Maryanto
Further images
The rife deforestation in South Kalimantan is brought to bear in Maryanto’s black and white paintings. When The Trees Fall (2023) captures the now quotidian moment of the area. A master of the scratching technique and widely respected amongst the artist community in Yogyakarta, Maryanto undermines the romantic language of traditional landscape painting to examine socio-political structures in the physical spaces that he depicts. They act as a subversive reference on historical books published during the colonial period, where the Dutch Indies had used the natural landscapes to promote the beauty of Indonesia as propaganda.

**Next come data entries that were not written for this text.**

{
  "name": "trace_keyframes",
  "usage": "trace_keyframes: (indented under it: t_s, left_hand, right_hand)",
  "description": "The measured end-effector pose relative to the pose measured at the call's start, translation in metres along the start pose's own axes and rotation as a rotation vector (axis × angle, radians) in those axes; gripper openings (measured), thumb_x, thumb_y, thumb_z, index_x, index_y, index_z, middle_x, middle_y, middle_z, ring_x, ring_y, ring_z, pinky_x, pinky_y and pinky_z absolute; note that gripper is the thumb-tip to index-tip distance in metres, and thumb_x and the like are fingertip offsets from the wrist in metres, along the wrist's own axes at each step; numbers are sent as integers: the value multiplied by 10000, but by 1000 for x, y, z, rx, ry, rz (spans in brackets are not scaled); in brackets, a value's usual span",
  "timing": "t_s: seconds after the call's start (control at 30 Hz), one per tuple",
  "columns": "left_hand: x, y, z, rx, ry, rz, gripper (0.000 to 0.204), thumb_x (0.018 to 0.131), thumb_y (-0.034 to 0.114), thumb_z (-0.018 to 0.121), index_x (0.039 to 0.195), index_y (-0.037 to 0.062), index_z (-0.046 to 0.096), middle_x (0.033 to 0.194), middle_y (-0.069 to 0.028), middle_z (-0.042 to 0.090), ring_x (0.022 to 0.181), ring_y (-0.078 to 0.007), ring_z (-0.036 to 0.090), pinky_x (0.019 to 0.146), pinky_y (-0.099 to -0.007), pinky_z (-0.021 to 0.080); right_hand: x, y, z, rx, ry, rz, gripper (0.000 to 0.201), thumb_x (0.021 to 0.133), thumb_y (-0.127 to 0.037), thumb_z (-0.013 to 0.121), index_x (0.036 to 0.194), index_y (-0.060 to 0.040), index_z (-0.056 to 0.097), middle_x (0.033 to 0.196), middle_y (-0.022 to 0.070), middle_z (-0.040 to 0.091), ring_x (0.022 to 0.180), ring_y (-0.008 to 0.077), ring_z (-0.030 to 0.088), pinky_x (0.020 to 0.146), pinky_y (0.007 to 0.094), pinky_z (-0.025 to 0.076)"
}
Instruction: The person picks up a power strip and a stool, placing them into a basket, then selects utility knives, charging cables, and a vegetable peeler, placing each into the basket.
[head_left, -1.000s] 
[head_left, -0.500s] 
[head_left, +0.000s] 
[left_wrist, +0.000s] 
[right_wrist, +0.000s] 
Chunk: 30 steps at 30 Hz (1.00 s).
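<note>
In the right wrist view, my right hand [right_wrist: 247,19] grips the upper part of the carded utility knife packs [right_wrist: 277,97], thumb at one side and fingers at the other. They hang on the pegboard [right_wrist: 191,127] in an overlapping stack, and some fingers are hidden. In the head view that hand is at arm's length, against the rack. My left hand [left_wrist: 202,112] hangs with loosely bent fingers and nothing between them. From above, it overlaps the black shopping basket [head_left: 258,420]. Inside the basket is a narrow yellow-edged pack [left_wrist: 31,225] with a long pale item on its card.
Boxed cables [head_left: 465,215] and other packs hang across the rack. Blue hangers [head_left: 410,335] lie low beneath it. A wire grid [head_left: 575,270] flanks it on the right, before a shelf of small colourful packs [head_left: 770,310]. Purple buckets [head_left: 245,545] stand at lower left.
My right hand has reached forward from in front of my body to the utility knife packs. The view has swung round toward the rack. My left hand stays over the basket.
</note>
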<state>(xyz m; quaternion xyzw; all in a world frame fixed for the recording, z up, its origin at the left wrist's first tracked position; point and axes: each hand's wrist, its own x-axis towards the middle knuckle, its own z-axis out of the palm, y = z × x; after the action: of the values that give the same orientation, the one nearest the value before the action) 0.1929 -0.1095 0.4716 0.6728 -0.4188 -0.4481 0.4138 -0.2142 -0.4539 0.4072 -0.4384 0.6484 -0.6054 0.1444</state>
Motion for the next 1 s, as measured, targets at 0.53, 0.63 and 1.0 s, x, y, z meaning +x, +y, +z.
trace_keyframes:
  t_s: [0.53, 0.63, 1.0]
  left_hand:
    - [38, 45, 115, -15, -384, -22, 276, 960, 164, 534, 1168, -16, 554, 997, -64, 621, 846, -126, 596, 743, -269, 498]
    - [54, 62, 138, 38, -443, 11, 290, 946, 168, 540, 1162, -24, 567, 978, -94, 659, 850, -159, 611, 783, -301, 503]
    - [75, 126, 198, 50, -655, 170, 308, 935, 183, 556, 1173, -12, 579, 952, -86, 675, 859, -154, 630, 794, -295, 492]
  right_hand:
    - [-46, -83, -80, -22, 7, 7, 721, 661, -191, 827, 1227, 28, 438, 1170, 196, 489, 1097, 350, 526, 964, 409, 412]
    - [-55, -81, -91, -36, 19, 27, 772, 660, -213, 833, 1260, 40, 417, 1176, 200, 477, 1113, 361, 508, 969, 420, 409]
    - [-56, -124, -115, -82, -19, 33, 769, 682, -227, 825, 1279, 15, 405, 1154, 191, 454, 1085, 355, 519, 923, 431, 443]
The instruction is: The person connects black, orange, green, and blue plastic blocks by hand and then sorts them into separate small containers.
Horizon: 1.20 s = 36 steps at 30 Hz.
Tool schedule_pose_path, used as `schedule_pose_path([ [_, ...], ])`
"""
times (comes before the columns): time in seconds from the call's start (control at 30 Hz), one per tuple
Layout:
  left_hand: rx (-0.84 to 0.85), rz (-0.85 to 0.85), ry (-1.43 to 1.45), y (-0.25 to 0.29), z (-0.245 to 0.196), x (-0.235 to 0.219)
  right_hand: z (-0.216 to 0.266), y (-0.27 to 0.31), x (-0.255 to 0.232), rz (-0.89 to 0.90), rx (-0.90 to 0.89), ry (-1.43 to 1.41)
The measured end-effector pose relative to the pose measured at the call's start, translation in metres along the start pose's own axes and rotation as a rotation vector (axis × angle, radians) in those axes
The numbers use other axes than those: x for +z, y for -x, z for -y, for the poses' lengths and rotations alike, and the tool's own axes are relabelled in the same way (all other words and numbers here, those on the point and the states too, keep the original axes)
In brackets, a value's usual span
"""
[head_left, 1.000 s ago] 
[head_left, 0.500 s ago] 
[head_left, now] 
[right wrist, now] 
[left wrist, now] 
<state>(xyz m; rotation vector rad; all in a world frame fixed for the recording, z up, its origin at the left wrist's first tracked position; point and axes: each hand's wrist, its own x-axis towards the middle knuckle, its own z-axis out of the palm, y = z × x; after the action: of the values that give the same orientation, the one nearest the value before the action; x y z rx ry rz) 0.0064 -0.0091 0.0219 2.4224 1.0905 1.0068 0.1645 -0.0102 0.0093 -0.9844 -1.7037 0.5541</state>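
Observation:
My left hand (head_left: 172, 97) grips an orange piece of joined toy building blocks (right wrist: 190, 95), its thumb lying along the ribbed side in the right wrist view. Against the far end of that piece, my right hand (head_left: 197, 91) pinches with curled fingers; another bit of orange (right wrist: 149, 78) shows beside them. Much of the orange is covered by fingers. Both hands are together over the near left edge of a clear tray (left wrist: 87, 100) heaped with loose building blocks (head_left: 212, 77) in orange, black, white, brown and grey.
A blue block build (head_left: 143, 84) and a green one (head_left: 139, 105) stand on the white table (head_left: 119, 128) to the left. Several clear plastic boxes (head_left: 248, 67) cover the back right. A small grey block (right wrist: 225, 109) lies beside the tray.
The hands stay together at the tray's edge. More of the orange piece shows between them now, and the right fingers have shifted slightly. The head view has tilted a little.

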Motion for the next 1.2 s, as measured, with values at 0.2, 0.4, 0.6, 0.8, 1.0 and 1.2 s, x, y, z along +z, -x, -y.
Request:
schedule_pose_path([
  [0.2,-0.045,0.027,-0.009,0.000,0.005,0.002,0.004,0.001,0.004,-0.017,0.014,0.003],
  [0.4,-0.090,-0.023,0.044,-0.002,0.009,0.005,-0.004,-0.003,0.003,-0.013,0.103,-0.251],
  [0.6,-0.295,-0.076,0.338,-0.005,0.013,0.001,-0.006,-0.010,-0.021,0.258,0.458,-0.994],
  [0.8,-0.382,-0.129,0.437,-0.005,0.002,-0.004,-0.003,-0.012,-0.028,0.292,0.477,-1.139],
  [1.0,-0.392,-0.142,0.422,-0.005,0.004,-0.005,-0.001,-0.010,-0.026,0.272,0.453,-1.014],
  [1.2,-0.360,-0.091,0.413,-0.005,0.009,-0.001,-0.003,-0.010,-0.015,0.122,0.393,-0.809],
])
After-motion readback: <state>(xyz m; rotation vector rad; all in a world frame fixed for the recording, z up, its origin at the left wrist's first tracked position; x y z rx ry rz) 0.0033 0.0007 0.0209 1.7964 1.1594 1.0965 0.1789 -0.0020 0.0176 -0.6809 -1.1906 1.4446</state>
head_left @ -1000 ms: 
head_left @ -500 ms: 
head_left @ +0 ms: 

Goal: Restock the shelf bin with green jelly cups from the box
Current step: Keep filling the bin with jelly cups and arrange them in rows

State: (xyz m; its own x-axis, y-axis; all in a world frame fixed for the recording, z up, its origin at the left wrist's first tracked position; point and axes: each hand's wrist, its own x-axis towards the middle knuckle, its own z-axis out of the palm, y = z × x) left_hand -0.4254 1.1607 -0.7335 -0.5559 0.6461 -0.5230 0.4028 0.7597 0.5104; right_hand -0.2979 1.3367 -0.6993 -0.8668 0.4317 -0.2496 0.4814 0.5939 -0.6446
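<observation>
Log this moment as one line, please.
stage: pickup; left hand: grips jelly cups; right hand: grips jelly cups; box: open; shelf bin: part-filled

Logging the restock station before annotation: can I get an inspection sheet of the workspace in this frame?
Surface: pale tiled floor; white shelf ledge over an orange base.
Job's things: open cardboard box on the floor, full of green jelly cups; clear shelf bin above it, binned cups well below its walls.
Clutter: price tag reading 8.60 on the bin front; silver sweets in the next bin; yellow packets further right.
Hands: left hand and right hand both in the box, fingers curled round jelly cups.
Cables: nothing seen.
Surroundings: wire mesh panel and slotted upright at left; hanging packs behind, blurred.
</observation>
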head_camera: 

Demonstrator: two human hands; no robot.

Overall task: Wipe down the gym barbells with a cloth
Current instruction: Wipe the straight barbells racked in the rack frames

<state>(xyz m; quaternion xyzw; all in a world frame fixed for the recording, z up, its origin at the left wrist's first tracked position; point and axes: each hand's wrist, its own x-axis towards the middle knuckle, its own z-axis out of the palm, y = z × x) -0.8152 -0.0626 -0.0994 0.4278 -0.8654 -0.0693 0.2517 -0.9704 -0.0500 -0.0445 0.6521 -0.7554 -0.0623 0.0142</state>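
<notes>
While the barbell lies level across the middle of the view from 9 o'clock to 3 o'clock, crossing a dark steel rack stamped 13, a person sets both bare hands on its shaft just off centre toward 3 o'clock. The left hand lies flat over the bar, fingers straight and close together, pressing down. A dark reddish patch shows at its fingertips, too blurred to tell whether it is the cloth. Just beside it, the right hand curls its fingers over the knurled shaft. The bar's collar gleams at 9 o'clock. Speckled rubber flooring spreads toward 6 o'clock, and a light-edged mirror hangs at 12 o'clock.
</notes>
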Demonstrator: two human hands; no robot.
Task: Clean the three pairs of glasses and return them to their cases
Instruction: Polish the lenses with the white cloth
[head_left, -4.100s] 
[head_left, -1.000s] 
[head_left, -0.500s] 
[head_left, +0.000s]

During Maryanto’s time in South Kalimantan, he also learned of the illegal logging operations taking place. He encountered a group of loggers from the local community there, who shared the constant perils of timber theft. While it has not reached the customary forests of the indigenous people, it remains a potential threat that they have to mitigate. Locals are actively fighting for the recognition of these forests in order to gain legal protection for them. When The Trees Fall (2023) inevitably raises the philosophical thought around the unobserved phenomenon: ‘If a tree falls in a forest and no one is around to hear it, does it make a sound?’ Though the dredging of forests in Kalimantan is discernibly felt and experienced by the locals on a daily basis, it occurs without the scrutiny of the rest of the world.